Background and Literature Review
- Theoretical Insights and Empirical Evidence: Economic policy research advocates for countercyclical fiscal policy, urging policymakers to use government spending and taxation to counteract business cycle fluctuations.
- Cyclical Behavior Across Countries: Empirical evidence shows that most industrial countries have successfully pursued countercyclical fiscal policies, often facilitated by automatic stabilizers. Developing and emerging economies, however, can be trapped in a fiscal pro-cyclicality trap, where fiscal policy remains persistently procyclical, reinforcing economic instability.

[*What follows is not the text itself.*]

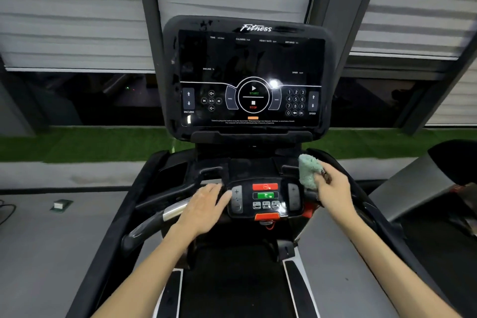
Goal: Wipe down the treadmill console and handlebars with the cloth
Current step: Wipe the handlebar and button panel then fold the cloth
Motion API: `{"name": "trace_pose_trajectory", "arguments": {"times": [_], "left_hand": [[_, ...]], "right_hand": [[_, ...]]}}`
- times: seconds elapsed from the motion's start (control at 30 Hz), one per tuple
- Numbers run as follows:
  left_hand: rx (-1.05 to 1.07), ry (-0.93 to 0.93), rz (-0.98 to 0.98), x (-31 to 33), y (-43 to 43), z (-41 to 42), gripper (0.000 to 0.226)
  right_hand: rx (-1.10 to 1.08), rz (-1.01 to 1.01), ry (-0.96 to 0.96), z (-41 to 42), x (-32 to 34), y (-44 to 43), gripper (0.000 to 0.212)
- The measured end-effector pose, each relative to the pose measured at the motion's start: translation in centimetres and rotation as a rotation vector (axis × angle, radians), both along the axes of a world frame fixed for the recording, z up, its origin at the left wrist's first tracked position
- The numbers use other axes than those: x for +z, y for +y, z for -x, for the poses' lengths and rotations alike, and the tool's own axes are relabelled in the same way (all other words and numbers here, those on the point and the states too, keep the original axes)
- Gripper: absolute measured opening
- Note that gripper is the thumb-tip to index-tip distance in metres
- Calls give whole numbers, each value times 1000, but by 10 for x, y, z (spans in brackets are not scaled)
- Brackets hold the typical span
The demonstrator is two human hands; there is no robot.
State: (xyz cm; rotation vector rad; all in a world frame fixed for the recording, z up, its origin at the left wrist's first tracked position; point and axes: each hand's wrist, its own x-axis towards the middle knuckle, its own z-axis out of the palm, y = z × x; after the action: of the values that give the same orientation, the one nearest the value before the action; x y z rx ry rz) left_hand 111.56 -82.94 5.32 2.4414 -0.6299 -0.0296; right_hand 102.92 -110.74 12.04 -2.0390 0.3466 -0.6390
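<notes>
Left console pocket [173, 175]: dark, contents cannot be told. Left hand [206, 205] lies flat, fingers straight, on the left handlebar [165, 214], fingertips at the keypad [265, 199] edge. Right hand [334, 190] grips the bunched green cloth [308, 171], held just right of the keypad, below the screen [251, 77].

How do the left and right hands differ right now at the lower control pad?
The left hand lies flat with straight fingers, holding nothing; the right hand curls its fingers round the green cloth. The left hand rests over the left handlebar, fingertips at the left edge of the control pad; the right hand is beside the pad's right edge, cloth pointing up. Both are bare and flank the pad.
</notes>
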Motion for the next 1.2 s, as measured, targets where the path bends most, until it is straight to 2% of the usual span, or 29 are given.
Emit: {"name": "trace_pose_trajectory", "arguments": {"times": [0.17, 0.23, 0.3, 0.37, 0.43, 0.5, 0.57, 0.8, 1.03, 1.2], "left_hand": [[61, 188, 220, 28, -18, -24, 34], [24, 181, 180, 29, -24, -36, 34], [4, 145, 67, 21, -26, -52, 43], [43, 23, -32, 13, -29, -72, 55], [43, -242, -103, 15, -38, -93, 61], [23, -463, -221, 22, -50, -119, 62], [25, -569, -347, 31, -62, -147, 61], [22, -717, -595, 22, -72, -196, 61], [34, -822, -565, 17, -74, -199, 61], [30, -890, -509, 10, -74, -202, 61]], "right_hand": [[138, -7, 151, -34, 7, -18, 40], [210, 36, 196, -45, 6, -24, 41], [273, 97, 226, -56, 5, -31, 41], [306, 143, 224, -68, 5, -39, 40], [340, 145, 216, -79, 3, -46, 40], [387, 112, 236, -91, 1, -52, 43], [479, 91, 293, -102, -4, -57, 45], [763, 43, 432, -137, -14, -67, 47], [1022, 5, 653, -138, -18, -70, 45], [1184, 25, 716, -134, -16, -58, 44]]}}
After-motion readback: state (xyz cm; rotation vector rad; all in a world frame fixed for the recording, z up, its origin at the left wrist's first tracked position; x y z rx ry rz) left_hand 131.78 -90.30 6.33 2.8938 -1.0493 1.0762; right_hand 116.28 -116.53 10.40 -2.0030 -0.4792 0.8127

- Explanations for Pro-Cyclicality: The literature attributes this behavior to imperfect access to international credit markets, lack of financial depth, and political distortions.
Findings
- Global Trends: The global associations between fiscal cyclicality and income levels have remained relatively stable, but countries in the MENA region have exhibited diverse performances, with some transitioning toward countercyclicality and others moving away from it.
- Specific Fiscal Sources: Non-tax revenues exhibit a greater degree of procyclicality than tax revenues, while subsidy expenditures tend to be less countercyclical than other fiscal expenditures. Subsidies do not contribute to macroeconomic stability and long-term growth through this channel, independent of their adverse effects.
- Successful Case Studies: Several countries in the MENA region have successfully shifted from procyclical to countercyclical fiscal policies, breaking free from the fiscal pro-cyclicality trap.
Policy Implications
- Governments should focus on reducing procyclicality by adjusting non-tax revenues and subsidies.
- Effective policy reforms can help achieve greater countercyclicality, contributing to macroeconomic stability and growth.
Conclusion
Understanding the sources and trends of fiscal cyclicality is essential for implementing effective fiscal policies. The paper highlights the importance of addressing procyclicality in the MENA region and provides insights into successful strategies for achieving countercyclicality.